I see some wisdom in your thinking. Namely the acceptance of what won't work for you. And I see some lack of wisdom in it, too. Namely, confusing happy brain chemistry for the sort of love which is true and worth doing whatever's needed to make it last.

This may sound harsh, but if you truly loved the guy, and truly thought your future belonged together, you would not have considered it a sacrifice to go to Canada instead of Mexico. "We" never became more valuable to you than "I", much less "he". I won't go back through the video and count how many times each of those words were used as what matters, but I know for sure which one won by a mile. You viewed it mostly as a conflict between "he" and "I" as far as goals, rather than an opportunity to both toss a lot of that out (but not all of it, certainly you want some individual goals/time/interests/etc) and create new goals as a couple.

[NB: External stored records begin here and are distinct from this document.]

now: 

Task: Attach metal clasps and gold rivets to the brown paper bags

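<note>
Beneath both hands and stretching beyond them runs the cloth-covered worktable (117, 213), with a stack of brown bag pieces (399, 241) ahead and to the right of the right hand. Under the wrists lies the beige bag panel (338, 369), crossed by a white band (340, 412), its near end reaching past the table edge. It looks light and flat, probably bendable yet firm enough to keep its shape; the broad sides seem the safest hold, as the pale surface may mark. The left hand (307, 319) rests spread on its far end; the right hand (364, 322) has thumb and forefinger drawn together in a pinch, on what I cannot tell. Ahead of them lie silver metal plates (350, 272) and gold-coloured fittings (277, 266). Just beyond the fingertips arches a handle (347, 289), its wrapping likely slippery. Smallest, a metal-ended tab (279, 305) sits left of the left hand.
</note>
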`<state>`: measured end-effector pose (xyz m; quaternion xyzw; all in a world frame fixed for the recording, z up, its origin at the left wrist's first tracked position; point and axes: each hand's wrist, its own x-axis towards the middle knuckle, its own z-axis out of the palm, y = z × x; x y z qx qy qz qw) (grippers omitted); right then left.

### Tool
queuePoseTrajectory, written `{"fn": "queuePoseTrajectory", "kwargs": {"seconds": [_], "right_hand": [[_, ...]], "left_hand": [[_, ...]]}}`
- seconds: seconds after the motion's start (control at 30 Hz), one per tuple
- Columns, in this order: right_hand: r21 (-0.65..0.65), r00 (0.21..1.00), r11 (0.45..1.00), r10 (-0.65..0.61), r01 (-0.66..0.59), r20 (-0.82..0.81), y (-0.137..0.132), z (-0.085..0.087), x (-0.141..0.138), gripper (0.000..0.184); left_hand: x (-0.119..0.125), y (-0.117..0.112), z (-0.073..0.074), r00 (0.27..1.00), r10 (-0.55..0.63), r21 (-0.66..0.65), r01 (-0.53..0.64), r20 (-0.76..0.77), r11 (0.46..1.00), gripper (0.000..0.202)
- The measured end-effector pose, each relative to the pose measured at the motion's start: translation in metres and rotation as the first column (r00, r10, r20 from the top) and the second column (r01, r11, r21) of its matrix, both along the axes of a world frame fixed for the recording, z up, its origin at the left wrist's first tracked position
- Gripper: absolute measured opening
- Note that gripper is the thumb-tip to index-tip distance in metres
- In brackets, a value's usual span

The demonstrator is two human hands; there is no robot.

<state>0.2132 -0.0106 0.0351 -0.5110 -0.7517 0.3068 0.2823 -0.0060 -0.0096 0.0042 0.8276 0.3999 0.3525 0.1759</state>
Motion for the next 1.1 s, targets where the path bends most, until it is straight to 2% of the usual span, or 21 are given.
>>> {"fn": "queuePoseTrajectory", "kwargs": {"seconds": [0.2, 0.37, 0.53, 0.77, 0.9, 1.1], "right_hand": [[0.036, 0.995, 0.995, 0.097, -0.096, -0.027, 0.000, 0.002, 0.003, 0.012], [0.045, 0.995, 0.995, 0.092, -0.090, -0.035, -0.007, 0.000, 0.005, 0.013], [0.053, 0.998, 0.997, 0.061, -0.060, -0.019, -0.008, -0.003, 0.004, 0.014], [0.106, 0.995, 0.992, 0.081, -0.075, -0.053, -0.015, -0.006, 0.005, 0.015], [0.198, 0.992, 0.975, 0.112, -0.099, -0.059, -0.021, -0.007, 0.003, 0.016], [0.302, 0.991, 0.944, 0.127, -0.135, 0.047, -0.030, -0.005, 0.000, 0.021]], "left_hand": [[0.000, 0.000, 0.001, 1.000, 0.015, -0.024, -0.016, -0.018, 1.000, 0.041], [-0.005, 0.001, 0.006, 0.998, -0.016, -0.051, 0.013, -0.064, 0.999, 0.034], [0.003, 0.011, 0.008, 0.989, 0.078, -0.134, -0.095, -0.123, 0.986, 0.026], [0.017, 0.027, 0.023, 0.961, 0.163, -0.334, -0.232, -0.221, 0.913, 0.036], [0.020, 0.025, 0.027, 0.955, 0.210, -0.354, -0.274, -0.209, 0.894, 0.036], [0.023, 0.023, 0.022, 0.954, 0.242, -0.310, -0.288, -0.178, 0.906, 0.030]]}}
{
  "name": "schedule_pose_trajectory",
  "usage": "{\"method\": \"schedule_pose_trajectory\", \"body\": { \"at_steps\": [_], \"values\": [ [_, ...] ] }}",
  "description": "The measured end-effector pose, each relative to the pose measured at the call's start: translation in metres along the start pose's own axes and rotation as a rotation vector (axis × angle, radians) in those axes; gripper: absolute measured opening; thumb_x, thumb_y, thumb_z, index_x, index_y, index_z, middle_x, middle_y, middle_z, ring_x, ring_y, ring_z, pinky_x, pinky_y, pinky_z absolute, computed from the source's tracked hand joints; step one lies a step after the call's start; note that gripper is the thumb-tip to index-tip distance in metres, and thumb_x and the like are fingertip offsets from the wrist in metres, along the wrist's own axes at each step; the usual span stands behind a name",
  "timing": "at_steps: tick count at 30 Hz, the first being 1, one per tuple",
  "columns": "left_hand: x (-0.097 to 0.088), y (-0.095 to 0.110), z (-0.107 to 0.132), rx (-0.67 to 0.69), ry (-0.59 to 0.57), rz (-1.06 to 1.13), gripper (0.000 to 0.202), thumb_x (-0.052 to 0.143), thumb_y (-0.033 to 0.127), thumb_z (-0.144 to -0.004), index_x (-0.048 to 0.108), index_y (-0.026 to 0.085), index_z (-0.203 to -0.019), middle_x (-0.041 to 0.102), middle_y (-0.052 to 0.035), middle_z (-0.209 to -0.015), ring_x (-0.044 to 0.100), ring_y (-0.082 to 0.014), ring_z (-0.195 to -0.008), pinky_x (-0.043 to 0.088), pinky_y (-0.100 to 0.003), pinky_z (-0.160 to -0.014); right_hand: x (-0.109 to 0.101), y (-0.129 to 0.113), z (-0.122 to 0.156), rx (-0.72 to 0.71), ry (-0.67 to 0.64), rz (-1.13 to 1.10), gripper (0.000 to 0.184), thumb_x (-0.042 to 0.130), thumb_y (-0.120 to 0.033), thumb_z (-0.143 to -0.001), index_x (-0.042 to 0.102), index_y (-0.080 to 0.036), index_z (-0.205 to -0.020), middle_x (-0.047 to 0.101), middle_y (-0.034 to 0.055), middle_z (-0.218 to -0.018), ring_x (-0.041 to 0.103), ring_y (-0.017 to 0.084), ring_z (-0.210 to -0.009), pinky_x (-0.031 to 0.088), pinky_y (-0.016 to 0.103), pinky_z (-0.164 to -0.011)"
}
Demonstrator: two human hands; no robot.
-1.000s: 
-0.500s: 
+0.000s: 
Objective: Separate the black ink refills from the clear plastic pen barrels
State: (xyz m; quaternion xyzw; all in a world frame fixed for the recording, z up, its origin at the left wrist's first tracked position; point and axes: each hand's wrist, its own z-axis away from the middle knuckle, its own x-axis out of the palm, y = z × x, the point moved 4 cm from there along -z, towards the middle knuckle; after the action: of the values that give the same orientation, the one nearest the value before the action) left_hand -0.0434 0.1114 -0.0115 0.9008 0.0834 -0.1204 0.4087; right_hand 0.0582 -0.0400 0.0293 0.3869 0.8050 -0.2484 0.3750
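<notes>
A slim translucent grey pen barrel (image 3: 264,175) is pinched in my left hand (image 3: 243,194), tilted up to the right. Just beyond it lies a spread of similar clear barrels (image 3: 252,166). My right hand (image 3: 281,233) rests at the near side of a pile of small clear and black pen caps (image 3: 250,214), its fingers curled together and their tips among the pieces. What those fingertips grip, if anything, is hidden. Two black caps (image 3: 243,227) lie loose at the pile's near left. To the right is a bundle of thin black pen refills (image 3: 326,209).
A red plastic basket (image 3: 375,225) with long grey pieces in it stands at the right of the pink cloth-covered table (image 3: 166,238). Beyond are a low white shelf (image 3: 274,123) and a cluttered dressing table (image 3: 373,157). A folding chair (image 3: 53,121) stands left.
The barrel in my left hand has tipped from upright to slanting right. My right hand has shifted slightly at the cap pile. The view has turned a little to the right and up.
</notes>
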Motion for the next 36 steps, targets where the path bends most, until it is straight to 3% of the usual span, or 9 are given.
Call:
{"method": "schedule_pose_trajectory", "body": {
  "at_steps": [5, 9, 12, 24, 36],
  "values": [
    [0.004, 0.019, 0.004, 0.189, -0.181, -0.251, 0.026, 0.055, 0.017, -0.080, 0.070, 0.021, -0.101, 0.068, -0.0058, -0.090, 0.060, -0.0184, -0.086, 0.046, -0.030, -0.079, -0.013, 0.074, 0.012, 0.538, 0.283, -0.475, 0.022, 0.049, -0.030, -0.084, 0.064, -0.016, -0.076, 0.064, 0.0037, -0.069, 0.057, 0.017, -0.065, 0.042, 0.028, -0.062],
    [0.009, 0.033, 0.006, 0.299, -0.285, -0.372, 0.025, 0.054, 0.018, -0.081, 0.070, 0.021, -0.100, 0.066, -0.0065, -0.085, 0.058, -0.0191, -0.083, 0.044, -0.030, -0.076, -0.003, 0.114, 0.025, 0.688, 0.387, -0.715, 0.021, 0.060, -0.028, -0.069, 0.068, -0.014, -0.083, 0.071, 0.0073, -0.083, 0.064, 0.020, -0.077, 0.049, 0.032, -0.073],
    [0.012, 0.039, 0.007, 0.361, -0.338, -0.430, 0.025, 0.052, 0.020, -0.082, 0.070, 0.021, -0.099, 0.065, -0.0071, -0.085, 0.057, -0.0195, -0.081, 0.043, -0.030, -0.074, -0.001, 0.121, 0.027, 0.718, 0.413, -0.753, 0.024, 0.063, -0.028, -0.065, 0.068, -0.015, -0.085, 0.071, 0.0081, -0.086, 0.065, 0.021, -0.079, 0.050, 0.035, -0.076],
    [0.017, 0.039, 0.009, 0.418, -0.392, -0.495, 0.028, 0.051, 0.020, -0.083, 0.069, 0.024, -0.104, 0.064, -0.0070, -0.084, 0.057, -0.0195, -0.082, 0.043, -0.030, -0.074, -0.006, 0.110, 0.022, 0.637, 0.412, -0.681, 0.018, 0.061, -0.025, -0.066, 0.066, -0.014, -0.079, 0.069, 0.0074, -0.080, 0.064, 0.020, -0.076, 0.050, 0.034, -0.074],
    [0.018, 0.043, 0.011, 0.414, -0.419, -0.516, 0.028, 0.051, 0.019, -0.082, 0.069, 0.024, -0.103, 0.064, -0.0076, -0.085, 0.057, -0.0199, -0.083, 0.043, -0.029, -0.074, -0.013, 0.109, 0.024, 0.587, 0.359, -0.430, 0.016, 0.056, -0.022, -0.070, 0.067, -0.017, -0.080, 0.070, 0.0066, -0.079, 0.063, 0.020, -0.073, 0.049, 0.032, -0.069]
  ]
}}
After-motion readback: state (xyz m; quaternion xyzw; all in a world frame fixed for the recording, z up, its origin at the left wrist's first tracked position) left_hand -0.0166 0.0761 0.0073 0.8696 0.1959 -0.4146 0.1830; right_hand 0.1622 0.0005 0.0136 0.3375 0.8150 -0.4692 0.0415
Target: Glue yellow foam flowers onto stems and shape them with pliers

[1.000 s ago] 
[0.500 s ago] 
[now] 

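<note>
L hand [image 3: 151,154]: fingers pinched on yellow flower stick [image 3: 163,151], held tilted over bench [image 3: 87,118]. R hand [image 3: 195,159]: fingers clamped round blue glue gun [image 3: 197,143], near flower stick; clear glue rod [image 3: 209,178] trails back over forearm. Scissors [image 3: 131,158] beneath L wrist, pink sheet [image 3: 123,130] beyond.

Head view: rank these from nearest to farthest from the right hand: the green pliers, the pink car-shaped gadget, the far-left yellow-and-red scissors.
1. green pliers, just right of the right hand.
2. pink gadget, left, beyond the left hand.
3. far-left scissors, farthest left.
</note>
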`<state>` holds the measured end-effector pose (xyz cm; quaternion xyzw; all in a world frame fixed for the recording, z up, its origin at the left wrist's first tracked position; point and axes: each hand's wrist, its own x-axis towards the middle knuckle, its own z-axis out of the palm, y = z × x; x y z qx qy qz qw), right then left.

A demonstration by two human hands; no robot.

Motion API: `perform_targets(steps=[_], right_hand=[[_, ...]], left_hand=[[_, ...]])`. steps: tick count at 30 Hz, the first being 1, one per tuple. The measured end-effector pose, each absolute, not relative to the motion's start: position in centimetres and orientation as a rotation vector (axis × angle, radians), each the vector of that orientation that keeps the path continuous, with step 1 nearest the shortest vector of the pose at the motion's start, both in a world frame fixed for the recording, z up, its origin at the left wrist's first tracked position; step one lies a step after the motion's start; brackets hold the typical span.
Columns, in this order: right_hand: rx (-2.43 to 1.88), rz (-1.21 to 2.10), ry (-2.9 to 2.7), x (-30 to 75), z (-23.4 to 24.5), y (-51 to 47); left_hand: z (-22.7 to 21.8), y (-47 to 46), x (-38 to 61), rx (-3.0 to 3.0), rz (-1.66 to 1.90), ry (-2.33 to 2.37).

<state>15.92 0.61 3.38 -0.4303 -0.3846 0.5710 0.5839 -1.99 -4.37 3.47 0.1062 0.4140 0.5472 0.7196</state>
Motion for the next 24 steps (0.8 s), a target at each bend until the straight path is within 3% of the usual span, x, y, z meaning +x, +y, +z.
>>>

Any couple where either one thinks they're giving up too much individually, shouldn't be a couple. Most couples have to be more selfless than that. Some lucky couples don't have to, because they just naturally love heading in the same direction about 100 different things. The lucky ones are the exceptions to the rule. Lasting couples generally at some point start thinking as a couple to a large extent. You two apparently never did.

I'm sure that as a brand new viewer, I'm missing out on a lot of back story, understanding of you, understanding of him, and so forth. Yet, you and I both came to the same conclusion, that you and he don't belong together, just from your own words. So, breaking up is only a loss of the brain chemistry, a loss of more good times, and a loss of the fantasy that you belonged together for reasons beyond that.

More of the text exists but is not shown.